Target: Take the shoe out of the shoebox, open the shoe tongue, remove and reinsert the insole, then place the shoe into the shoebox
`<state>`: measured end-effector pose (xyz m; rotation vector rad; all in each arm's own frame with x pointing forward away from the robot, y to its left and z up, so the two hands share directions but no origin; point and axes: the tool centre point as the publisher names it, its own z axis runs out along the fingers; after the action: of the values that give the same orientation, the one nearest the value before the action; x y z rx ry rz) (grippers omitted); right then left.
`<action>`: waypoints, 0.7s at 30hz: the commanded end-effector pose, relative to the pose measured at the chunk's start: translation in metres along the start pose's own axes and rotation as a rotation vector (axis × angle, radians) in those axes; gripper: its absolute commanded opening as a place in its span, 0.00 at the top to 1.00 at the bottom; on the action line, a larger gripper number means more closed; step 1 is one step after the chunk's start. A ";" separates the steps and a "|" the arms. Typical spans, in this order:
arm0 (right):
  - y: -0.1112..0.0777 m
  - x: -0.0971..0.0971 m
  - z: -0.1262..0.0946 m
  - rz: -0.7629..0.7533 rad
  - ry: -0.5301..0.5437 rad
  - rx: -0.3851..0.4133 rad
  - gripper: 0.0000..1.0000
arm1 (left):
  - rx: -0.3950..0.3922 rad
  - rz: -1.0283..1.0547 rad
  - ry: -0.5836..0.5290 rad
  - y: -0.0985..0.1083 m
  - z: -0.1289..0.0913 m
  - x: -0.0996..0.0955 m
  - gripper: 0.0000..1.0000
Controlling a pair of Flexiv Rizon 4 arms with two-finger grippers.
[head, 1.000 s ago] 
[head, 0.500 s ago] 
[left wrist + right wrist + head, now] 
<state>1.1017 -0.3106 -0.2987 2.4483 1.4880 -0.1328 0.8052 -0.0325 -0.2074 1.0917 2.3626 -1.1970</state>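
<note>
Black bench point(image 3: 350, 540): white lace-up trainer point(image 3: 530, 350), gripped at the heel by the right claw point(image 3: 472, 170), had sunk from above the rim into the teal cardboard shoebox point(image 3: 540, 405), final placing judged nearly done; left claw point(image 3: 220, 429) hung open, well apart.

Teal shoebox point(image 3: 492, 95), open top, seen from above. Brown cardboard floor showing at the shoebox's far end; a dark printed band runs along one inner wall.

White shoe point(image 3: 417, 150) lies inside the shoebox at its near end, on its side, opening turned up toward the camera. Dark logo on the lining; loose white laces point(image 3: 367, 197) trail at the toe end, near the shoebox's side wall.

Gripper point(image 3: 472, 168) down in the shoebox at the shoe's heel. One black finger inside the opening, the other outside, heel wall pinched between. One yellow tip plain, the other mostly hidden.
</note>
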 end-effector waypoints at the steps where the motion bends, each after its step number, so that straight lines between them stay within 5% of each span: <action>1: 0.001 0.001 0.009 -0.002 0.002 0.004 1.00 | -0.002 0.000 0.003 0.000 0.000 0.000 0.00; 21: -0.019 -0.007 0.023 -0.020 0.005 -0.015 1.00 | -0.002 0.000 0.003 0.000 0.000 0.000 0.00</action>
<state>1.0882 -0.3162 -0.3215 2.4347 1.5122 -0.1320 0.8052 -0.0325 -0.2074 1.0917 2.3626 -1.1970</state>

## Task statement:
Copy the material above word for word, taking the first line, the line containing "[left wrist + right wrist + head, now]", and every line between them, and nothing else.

## Result for this task:
Target: Take the shoe out of the shoebox, open the shoe tongue, remove and reinsert the insole, then place the shoe into the shoebox
`<state>`: measured end-effector pose (xyz m; rotation vector rad; all in each arm's own frame with x pointing forward away from the robot, y to its left and z up, so the two hands share directions but no origin; point and axes: the tool centre point as the publisher names it, its own z axis runs out along the fingers; after the action: of the values that give the same orientation, the one nearest the value before the action; x y z rx ry rz) (grippers omitted); right then left.
`<action>`: waypoints, 0.7s at 30hz: the commanded end-effector pose, relative to the pose measured at the chunk's start: translation in metres along the start pose's own axes and rotation as a rotation vector (axis × angle, radians) in those axes; gripper: its absolute commanded opening as a place in its span, 0.00 at the top to 1.00 at the bottom; on the action line, a larger gripper number means more closed; step 1 is one step after the chunk's start. A ";" separates the steps and a "|" the arms. Typical spans, in this order:
arm0 (right):
  - y: -0.1112..0.0777 m
  - x: -0.0971..0.0971 m
  - z: -0.1262..0.0946 m
  - rz: -0.7629..0.7533 rad
  - ry: -0.5301..0.5437 rad
  - rx: -0.3851..0.4133 rad
  - gripper: 0.0000..1.0000
arm1 (left):
  - rx: -0.3950..0.3922 rad
  - rz: -1.0283..1.0547 rad
  - ry: -0.5836..0.5290 rad
  - y: -0.0985..0.1083 m
  - z: -0.1289..0.0913 m
  - x: -0.0996..0.0955 m
  - gripper: 0.0000..1.0000
Controlling a pair of Flexiv Rizon 4 arms with two-finger grippers.
[head, 1.000 s ago] 
[head, 0.500 s ago] 
[left wrist + right wrist + head, now] 

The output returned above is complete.